Who do you hope will be the economic buyers and who are the influencers that will be your champions to motivate buyers to buy.

Economic buyers include school districts, language program directors, ministries of education, the Department of Defense, government agencies, and institutional training departments. Influencers and champions are teachers, speech-language professionals, edtech coordinators, and community language advocates who see firsthand the platform’s impact on speaking confidence and engagement.

What does Classroom Acceptance mean in the context of your last slide?

Classroom Acceptance means that teachers find the platform easy to integrate, students enjoy using it, and it fits naturally into existing curricula—leading to consistent use, improved speaking outcomes, and strong endorsement from educators.

How do you account for individual variation in pronunciation and emotional variability?

Voccent accounts for individual variation by comparing each speaker’s output to a spectrum of native-like acoustic patterns rather than a fixed standard. It uses adaptive thresholds, emotion-aware modeling, and personalized baselining to evaluate clarity, intent, and expressiveness within each learner’s unique vocal and emotional range. Analysis depth is also tuned to the difficulty level—lighter for beginners and more detailed for advanced learners.

What age range and language levels is it for?

Voccent is designed for learners aged 6 and up, supporting all language proficiency levels—from absolute beginners to advanced speakers—by dynamically adjusting task difficulty, feedback style, and analysis depth to suit the learner’s age and skill level.

Can you explain your pedagogical approach?

Voccent’s pedagogical approach centers on oracy-first learning—prioritizing speaking and listening as foundational skills. It emphasizes:

– Active speaking practice with real-time feedback on clarity, emotion, and intent.
– Situated learning, where learners use language in contextually meaningful ways.
– Nonlinear progression, allowing learners to focus on speaking tasks aligned with their interests and needs.
– High-frequency, low-barrier input, enabling consistent engagement without overwhelming complexity.
– Emotional engagement, reinforcing memory and motivation through affective feedback.
– Learn by creating, where learners contribute content—questions, prompts, responses—building skills through expressive production.

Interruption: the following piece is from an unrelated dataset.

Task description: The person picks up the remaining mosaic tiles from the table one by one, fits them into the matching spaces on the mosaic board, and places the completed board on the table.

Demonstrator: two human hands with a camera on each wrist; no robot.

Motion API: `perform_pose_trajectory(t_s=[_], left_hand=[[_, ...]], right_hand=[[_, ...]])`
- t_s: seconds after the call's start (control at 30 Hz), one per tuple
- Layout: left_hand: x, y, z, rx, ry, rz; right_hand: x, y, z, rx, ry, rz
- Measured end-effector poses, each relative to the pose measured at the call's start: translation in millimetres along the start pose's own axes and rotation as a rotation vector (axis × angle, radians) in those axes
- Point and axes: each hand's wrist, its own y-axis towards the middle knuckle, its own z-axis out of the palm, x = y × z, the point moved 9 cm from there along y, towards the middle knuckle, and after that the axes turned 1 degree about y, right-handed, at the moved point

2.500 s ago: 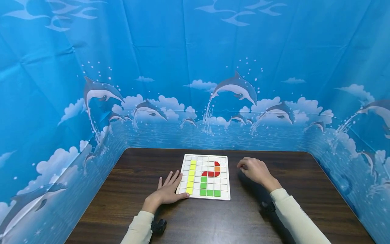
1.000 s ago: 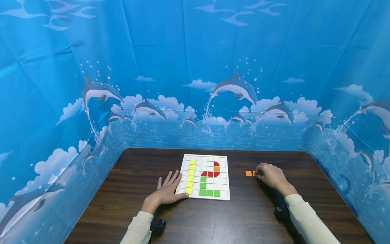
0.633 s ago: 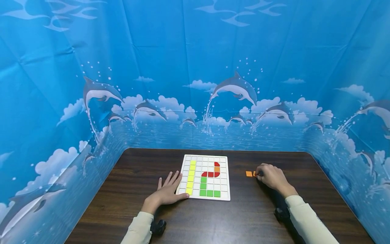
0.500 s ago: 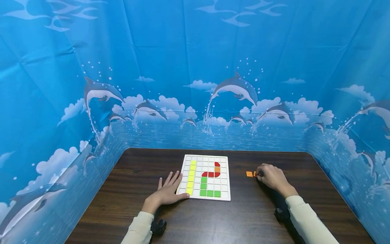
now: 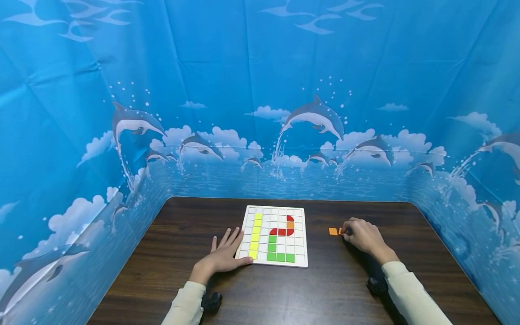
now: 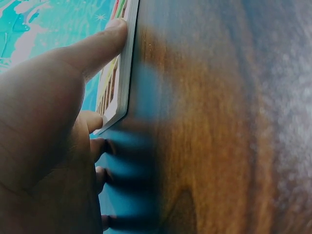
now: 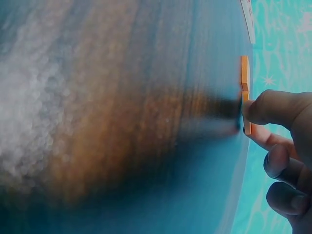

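A white square grid board (image 5: 298, 243) lies on the table with yellow, green, red and orange tiles set in it. My left hand (image 5: 221, 257) rests spread at its left edge, thumb on the near-left corner; the left wrist view shows the thumb (image 6: 105, 44) over the rim. Right of the board, a flat orange square tile (image 5: 332, 231) lies on the table. Beside it my right hand (image 5: 363, 234) pinches a second orange tile (image 7: 246, 114) between thumb and index finger, largely covered in the head view. In the right wrist view the two tiles sit end to end.
The dark wooden table (image 5: 276, 298) carries the board and tiles. Behind and at both sides hangs a blue curtain (image 5: 252, 113) printed with dolphins. Each wrist wears a small black camera, such as the left one (image 5: 211, 302).
Since the oldest frame my right hand has moved right, away from the board, and two orange tiles have come into view by it. Over the last second hardly anything differs. The left hand stays put.
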Motion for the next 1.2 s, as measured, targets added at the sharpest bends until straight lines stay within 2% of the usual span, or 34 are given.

This approach supports natural language acquisition, builds confidence, and improves real-world communication skills. Practice is key. Memory extension is a guarantee of success.

What’s your market entry strategy?

Voccent’s market entry strategy focuses on:

– Pilot programs with schools and districts to demonstrate impact on oracy and engagement
– Partnerships with language access programs, speech professionals, and community initiatives
– Direct outreach to educators via webinars, demos, and conference presentations
– Leveraging champions and early adopters to drive referrals and case studies
– Low-bandwidth deployment that enables rapid adoption in under-resourced areas
– Flexible licensing models for institutions, NGOs, and government agencies

This strategy builds credibility, drives word-of-mouth, and scales through trusted networks.

How do you make money? (And a sustainable business)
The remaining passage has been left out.